--- Activity ---
Transcribe the records word for word, beginning with the first line and ending with the line that contains "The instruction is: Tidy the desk"; include nothing else.

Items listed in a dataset
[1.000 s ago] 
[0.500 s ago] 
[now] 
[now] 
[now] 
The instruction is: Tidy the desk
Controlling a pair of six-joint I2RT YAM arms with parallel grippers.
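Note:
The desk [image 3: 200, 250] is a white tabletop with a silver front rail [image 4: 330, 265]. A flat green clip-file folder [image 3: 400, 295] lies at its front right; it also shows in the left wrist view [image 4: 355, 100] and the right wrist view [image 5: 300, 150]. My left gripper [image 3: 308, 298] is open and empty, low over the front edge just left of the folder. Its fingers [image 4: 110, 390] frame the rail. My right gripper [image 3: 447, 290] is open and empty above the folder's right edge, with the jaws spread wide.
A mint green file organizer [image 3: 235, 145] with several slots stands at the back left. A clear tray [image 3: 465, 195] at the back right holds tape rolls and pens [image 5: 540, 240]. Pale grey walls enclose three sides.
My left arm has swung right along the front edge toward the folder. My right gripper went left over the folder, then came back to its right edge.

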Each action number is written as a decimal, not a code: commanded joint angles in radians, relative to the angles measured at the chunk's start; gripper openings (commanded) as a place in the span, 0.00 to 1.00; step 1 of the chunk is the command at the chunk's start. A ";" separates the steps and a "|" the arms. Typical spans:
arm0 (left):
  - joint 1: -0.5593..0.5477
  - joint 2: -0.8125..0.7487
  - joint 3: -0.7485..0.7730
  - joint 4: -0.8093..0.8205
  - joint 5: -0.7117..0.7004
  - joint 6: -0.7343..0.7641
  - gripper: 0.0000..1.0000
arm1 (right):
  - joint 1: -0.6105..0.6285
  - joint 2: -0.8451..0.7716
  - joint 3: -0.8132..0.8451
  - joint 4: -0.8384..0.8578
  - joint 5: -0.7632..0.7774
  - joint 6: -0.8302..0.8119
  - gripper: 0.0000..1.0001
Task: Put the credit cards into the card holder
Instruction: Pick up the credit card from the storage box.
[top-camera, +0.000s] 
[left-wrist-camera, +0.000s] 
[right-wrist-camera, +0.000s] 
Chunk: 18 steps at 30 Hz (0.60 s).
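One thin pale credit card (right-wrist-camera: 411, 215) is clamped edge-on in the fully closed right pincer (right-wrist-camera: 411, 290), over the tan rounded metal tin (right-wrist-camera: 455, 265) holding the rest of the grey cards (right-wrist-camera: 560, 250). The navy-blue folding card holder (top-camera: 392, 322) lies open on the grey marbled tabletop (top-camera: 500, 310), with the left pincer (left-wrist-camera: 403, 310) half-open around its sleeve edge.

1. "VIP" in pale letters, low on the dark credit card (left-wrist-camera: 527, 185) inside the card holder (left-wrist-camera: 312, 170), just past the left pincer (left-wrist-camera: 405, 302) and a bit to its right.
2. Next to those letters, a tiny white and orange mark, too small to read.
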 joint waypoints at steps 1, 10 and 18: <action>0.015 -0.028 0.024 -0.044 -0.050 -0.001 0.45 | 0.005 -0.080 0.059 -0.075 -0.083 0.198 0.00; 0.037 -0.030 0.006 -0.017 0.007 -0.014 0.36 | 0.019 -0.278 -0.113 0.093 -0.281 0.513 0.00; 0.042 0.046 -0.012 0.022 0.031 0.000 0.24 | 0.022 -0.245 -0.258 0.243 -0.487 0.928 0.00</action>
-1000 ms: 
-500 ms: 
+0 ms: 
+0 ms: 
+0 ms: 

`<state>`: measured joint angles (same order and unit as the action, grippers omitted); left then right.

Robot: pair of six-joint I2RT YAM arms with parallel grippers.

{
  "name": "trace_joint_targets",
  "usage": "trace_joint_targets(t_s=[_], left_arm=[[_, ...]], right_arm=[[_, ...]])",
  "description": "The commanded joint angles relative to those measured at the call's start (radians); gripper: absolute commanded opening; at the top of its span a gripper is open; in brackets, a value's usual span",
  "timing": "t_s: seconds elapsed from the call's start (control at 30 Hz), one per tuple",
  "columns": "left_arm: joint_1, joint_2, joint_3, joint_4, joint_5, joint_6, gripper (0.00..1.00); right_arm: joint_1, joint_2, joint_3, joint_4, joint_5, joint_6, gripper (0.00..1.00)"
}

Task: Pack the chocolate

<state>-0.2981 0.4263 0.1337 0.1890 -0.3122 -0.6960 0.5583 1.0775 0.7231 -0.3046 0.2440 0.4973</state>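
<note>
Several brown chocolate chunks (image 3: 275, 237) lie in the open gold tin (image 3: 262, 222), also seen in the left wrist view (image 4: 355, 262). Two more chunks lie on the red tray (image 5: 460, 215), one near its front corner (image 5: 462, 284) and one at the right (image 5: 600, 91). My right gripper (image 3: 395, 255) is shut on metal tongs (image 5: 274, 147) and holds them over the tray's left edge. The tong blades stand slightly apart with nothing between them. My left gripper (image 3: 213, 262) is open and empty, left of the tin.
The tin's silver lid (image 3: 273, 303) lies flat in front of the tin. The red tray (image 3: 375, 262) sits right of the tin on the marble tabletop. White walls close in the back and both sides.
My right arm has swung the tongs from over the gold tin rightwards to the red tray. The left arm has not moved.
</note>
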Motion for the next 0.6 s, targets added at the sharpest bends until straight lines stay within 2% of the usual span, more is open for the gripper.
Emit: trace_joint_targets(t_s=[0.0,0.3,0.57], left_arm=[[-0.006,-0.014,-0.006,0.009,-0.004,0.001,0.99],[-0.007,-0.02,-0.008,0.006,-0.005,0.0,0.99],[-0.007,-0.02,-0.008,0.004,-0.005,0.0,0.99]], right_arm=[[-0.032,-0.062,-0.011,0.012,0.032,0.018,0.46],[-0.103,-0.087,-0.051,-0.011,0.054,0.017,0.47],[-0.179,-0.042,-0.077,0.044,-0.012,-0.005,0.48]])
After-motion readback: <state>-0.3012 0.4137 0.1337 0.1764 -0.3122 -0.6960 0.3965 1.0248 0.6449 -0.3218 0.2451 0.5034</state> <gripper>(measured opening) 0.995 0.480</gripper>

--- Answer to this exercise ---
[1.000 s ago] 
[0.500 s ago] 
[now] 
[now] 
[now] 
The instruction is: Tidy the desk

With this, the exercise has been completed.